Поздно вечером под запев сверчка в полутьме сенец тетка окликнула меня со своей постели:
– Сань, а Сань!
Я не отозвался, а она засмеялась и спросила:
– Что ж ты не попытаешь, зачем меня звали?
– А чего сама молчишь! – сказал я.
– Да днем не хотелось, не так ладно было б, а теперь давай побалакаем… Вышла я, значит, на выгон, а он голенький, пустой, одни смурные ветряки стоят да та пегая кобыла с жеребенком, и мне захотелось по-за речкой пойтить… Ну я и сошла по Большаковому проулку. Сошла себе и как глянула, батюшки-и! Луг весь в одуванах, так весь и горит, так и полыхает…
Она долго рассказывала про то, как шла по лугу и что там видела, и я не вытерпел и сказал:
– Ты ж опоздаешь, иди скорей!
– Погоди, – сказала тетка. – Нарвала, значит, я тех одуванов и прихожу. А там уже ждут – председатель наш, какая-то городская бабочка и учитель твой. Хороший он у нас, веселый… По имя-отчеству назвал меня, за руку поздоровкался, петуха, что я вышила на твоей сумке, похвалил… Ну ладно. Села я, а тут возьми и явись Дунечка Бычкова.
– Зачем? – спросил я.
– Да ее тоже позвали сдуру, – сказала тетка и засмеялась.
– А учитель что?
Мне почему-то не хотелось, чтобы Александр Семенович здоровался с Дунечкой Бычковой за руку, и тетка, разгадав мою ревность, ответила скороговоркой:
– Да с Дунечкой он так… нарочно поручкался, чтобы приличию соблюсть. Ты слухай дальше…
В это время дядя Иван споткнулся о порог хаты, остановился где-то на середине сенец и заверещал:
– Ай до зари не дадите спать? И буровят, и буровят, постояльцы проклятые!

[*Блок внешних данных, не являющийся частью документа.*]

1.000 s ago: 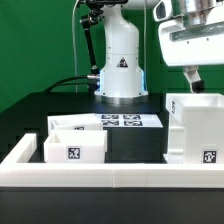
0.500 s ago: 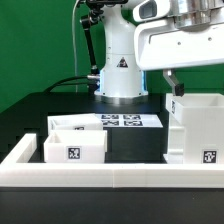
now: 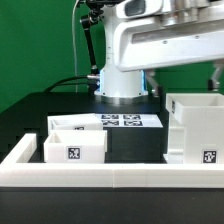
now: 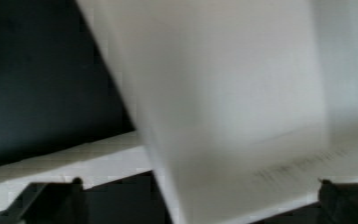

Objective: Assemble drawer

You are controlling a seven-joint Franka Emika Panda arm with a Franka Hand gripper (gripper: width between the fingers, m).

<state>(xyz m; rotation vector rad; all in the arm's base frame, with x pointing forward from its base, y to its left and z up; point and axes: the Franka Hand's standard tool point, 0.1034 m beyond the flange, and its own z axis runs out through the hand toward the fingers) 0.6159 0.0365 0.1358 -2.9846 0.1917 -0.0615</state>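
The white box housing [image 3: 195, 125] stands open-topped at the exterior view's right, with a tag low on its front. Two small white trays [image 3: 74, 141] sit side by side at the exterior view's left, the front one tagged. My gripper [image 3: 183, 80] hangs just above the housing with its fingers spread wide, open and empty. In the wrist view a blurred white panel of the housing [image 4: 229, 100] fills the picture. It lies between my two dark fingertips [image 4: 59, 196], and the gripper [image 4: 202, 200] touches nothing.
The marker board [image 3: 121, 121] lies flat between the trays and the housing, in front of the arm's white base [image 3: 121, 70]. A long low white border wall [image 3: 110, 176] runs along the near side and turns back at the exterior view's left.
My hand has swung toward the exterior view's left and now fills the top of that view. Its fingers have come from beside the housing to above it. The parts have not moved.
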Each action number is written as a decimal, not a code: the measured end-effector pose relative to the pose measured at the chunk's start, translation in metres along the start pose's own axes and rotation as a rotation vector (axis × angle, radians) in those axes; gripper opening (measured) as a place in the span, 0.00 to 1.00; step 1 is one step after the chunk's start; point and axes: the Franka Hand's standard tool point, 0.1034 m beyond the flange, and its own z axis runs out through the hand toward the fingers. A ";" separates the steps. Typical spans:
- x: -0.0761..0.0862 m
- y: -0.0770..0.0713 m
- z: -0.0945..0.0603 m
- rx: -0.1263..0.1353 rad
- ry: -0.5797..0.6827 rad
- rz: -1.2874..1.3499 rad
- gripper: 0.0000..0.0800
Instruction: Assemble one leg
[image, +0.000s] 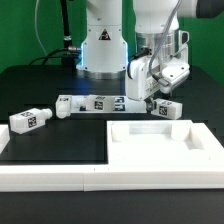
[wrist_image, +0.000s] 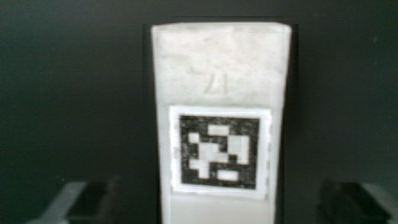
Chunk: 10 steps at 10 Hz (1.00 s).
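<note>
A white leg (image: 167, 108) with a black-and-white tag lies on the black table just behind the big white panel (image: 196, 140). My gripper (image: 160, 97) hangs right over it, open. In the wrist view the leg (wrist_image: 217, 90) runs lengthwise between the two dark fingers (wrist_image: 80, 203), which stand wide apart with a dark gap on each side. My gripper (wrist_image: 217, 208) straddles the leg's near end and does not touch it. Three more legs lie towards the exterior view's left: one (image: 30, 120), a second (image: 68, 105) and a third (image: 103, 102).
The flat white panel with a raised rim lies at the exterior view's right front. A long white wall (image: 60, 176) runs along the table's front edge. The robot's base (image: 102, 50) stands at the back, with a black cable post (image: 67, 45) beside it.
</note>
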 end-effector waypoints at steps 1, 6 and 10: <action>0.000 0.000 0.000 0.000 0.000 0.000 0.78; -0.019 0.006 -0.039 -0.009 -0.085 -0.159 0.81; -0.032 0.010 -0.032 0.007 -0.052 -0.598 0.81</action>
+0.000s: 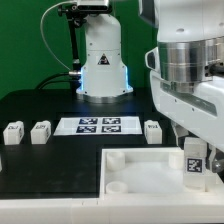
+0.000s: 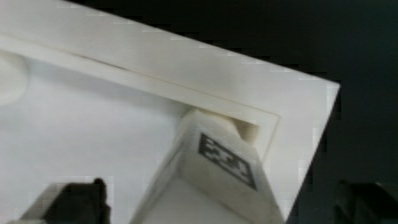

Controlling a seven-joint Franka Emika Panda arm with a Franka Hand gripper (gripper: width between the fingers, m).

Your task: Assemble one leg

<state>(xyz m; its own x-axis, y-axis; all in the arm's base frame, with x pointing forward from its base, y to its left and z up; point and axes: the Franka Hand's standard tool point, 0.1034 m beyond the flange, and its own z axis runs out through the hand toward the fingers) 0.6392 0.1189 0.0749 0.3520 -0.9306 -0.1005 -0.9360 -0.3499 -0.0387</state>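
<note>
One leg (image 1: 194, 157), a small white peg with a black-and-white tag, stands upright in the near corner of the white tray-like part (image 1: 140, 172) at the exterior view's right. My gripper (image 1: 196, 170) hangs straight over it. In the wrist view the leg (image 2: 224, 158) rises between my two dark fingertips (image 2: 71, 205), with a gap showing beside it, so the gripper (image 2: 217, 208) is open around the leg. Three more legs lie on the black table: two (image 1: 13, 133) (image 1: 41, 131) at the exterior view's left and one (image 1: 153, 131) behind the tray.
The marker board (image 1: 100, 125) lies flat in the middle of the table. The arm's white base (image 1: 102, 62) stands behind it. A round socket (image 1: 117, 187) shows in the tray's near left corner.
</note>
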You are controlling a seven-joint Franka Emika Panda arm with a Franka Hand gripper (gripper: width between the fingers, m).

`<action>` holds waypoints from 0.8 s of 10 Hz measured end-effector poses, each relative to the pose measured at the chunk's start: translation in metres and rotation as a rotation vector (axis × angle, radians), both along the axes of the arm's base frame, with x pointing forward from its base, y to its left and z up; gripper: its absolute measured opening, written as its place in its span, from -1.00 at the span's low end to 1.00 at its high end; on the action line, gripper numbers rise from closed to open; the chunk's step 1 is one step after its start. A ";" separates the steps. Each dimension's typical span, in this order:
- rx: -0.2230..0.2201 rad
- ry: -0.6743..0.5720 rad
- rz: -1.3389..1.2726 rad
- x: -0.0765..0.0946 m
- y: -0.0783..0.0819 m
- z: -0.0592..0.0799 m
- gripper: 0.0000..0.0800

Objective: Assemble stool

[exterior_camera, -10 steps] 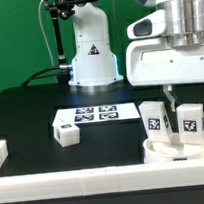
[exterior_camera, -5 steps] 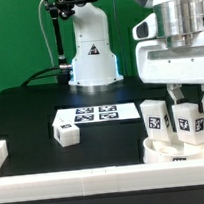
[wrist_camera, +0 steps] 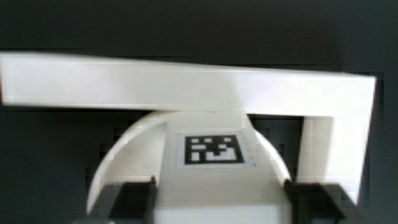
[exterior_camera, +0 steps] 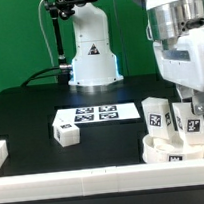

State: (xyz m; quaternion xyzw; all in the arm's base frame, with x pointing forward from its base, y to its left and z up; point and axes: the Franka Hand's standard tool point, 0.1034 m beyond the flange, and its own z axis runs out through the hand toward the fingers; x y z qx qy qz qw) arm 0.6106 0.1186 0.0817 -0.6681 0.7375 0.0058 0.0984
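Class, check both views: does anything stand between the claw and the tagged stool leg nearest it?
Nothing visible does. The claw straddles the leg, which stands on the seat, with one finger on either side of it.

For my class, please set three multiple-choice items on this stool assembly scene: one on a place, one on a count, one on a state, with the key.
1. Where is the loose blocky white plastic leg?
A. on a white rail
B. on the black table beside the marker board
C. in mid-air

2. How many legs stand on the round white plastic seat?
A. none
B. four
C. two

3. The gripper is:
A. shut on a standing leg
B. open above bare table
C. holding the marker board

Key: B, it lies alone on the table; C, the held leg and the other leg are upright there; A, its fingers clasp the tagged leg.
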 end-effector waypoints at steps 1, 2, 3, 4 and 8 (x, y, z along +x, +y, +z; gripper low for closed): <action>0.010 0.007 -0.054 0.000 0.000 0.000 -0.16; 0.031 0.014 -0.137 0.000 -0.001 0.000 -0.16; 0.042 0.019 -0.181 0.000 -0.001 0.000 -0.16; 0.050 0.022 -0.198 0.000 0.001 0.000 0.14; 0.053 0.003 -0.133 0.004 0.003 0.016 0.57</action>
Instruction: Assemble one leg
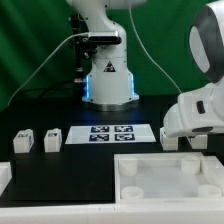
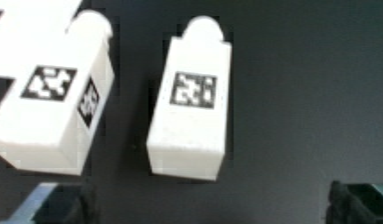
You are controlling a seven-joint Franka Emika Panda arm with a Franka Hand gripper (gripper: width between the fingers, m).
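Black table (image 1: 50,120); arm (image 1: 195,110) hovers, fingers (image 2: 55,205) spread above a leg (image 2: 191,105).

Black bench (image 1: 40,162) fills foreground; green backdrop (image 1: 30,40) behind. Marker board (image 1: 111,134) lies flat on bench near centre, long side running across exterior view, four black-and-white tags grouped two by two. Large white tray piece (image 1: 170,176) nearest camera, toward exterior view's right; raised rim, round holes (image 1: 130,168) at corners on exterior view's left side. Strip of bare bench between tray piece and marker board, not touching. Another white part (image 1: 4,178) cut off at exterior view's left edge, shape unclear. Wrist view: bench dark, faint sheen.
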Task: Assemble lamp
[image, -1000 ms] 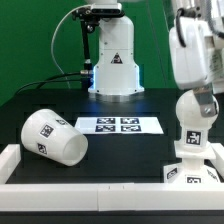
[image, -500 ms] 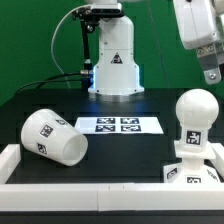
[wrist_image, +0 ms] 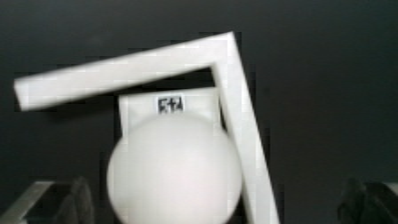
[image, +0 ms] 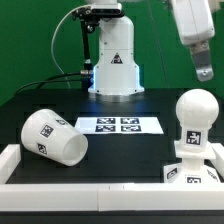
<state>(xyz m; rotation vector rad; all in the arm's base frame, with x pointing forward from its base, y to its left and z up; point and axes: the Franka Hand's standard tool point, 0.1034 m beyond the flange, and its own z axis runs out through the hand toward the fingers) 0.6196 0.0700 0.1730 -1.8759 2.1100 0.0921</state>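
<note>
The rounded white bulb (image: 194, 118) stands upright on the small tagged base (image: 192, 168) at the exterior view's right, by the table's front corner. The large tapered shade (image: 53, 137) lies on its side at the exterior view's left. My gripper (image: 203, 72) hangs well above the bulb, apart from it, holding nothing. In the wrist view the bulb (wrist_image: 173, 172) on the base (wrist_image: 175, 106) fills the middle, and dark fingertips (wrist_image: 59, 200) stand wide apart on either side of it, so the gripper is open.
The marker board (image: 120, 125) lies flat mid-table. A white raised frame (image: 90, 188) borders the table front and right; its corner shows in the wrist view (wrist_image: 228, 50). The robot's base (image: 115, 62) stands at the back with cables to its left.
My gripper let go of the bulb and rose straight up, from around the bulb one second ago to well above it now. The bulb stays standing on the base.
</note>
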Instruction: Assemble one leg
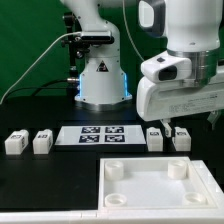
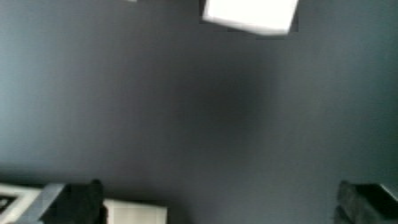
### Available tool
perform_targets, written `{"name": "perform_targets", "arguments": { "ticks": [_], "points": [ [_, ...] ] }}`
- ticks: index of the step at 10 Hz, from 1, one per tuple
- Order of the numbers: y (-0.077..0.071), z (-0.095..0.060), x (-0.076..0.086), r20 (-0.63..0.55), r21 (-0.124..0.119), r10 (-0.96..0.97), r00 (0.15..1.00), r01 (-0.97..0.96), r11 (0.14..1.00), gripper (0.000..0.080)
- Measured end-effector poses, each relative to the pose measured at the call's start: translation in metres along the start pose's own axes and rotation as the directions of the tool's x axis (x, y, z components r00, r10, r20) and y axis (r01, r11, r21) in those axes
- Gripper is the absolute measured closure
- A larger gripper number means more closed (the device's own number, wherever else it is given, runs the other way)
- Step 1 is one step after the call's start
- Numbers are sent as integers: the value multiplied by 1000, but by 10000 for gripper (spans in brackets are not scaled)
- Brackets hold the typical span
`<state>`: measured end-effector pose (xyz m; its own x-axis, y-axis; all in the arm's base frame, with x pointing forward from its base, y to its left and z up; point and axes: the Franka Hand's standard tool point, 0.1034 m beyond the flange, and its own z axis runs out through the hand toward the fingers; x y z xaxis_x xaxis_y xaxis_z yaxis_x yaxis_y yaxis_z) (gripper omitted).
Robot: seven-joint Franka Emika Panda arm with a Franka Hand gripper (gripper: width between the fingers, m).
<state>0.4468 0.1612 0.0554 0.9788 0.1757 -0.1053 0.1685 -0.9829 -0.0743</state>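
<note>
Under the tool (image 1: 171,127), which hangs low over the table (image 1: 40,175), two white blocks stand side by side: the leg (image 1: 182,138) and a second leg (image 1: 156,138). Neither is touched. The wrist view shows the fingers (image 2: 80,200) spread wide with nothing clamped, so the tool is released.

A white corner (image 2: 134,212) peeks into the gap just beside one finger, not midway between the two. It is most likely the leg, though I cannot tell for certain which block it is. Another white block (image 2: 249,14) lies well ahead of the tool.

Far to the tool's side sit two spare legs (image 1: 28,142). The marker board (image 1: 100,134) lies between them and the tool, and the panel (image 1: 150,185) lies apart with its corner sockets bare.

This looks like the approach to the first pick, with nothing yet lifted or fitted. The next move probably calls for a small sideways correction to centre the leg between the fingers. After that comes a straight descent and a square closing on two flat faces, keeping clear of the second leg.
</note>
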Motion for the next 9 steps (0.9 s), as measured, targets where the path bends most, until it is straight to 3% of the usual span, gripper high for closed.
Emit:
{"name": "perform_targets", "arguments": {
  "ticks": [2, 4, 6, 7, 9],
  "points": [
    [-5, -2, -13, 207, -12, 65, 976, -64, 998, 150],
    [-7, -6, -7, 408, -25, 84, 909, -81, 996, 150],
    [-5, -5, -15, 575, -32, 78, 814, -73, 997, 150],
    [-5, -3, -14, 649, -32, 74, 757, -70, 997, 150],
    [-5, 2, -12, 688, -29, 71, 722, -70, 997, 150]
  ]
}}
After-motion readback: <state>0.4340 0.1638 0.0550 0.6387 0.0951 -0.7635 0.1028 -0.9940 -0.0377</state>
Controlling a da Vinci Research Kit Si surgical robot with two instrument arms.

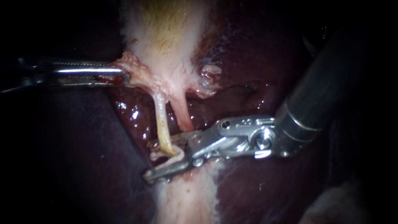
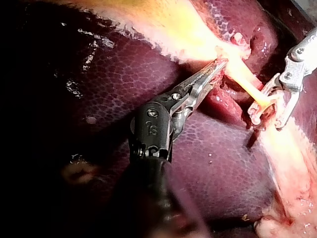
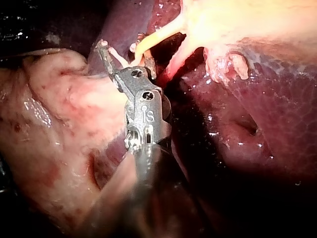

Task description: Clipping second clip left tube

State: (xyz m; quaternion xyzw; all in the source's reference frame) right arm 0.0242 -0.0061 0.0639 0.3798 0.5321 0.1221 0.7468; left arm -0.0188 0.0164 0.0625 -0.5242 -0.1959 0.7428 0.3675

– …Тогда они и назначили меня, Сань, делегаткой от всей Камышинки, – певуче сказала тетка. – Утречком я и покачу в Лугань на сельсоветской бричке… А теперь давай спать.
Я не стал спрашивать у тетки, что такое «делегатка», чтоб нам обоим верилось, будто она едет в Лугань одна, без Дунечки Бычковой… Царь молча подождал чего-то и вкрадчиво-редко прошлепал босыми ногами в хату.
Хотя мой испуг и вылился на воске, но в руках и коленках осталась какая-то квелость и дрожь, и два дня без тетки я почти ничего не ел и не слезал со своего сундука, – все спал и спал. На третий день утром в песочно-золотой полумгле сенец я увидел дядю Ивана. Он стоял над кучей глины, что принес тогда Момич для печки нам, и обеими руками держал за дрыгающие ноги обезглавленного, нашего с теткой петуха.
– Зарезал? – пораженно спросил я.
– А то я молиться на вашего кочета буду! – сказал Царь. – Та змеюка зыкает гдей-то цельную неделю, а тут… Вставай, беги за хворостом, варить зачнем…
На нижней приступке крыльца лежала и зевала петушиная голова, а возле нее бродили и осипло кряхтели наши поделенные куры. Я шугнул на них и поглядел на Момичев двор, и сразу же Момич показался на своем крыльце. Он махнул мне рукой, подзывая, и я пошел, неся на ладонях петушиную голову.
– Кинь ее! – сумрачно приказал он мне, как только мы сошлись у плетня, и сам обернулся ко мне боком и стал глядеть из-под руки на речку. – Ну? Чего держишь-то? Кинь, говорю!
Я положил голову в траву, и тогда Момич, не меняя позы, негромко спросил:
– Егоровны-то все нету?
– Нету, – сказал я.
– Что ж это она… застряла там?
– Не знаю, – сказал я. – Теперь вот и петуха…
– А у тебя, случаем, ничего не болит? – перебил Момич.
– Не, – сказал я.
– А может, щемит где, да ты не чуешь. Как-никак, а под бороной сидел… Может, к доктору показаться?
– Нигде не болит, – опять сказал я.
– А чем черт не шутит! Потом поздно будет. Охромеешь или… мало ли? Выходи-ка на огород, в больницу поедем зараз.
Уже от угла сарая я увидел на Момичевом току повозку, набитую до самых грядок свеженакошенным сеном. Жеребец стоял на привязи возле клуни. Задние ноги его от щеток до колен были обернуты белой холстиной. Момич вышел из ворот с хомутом и вожжами в руках, наряженный в сапоги и кумачную рубаху. Следом за ним Настя бережно несла, как свадебный подарок неизвестно кому, новую пеструю попонку.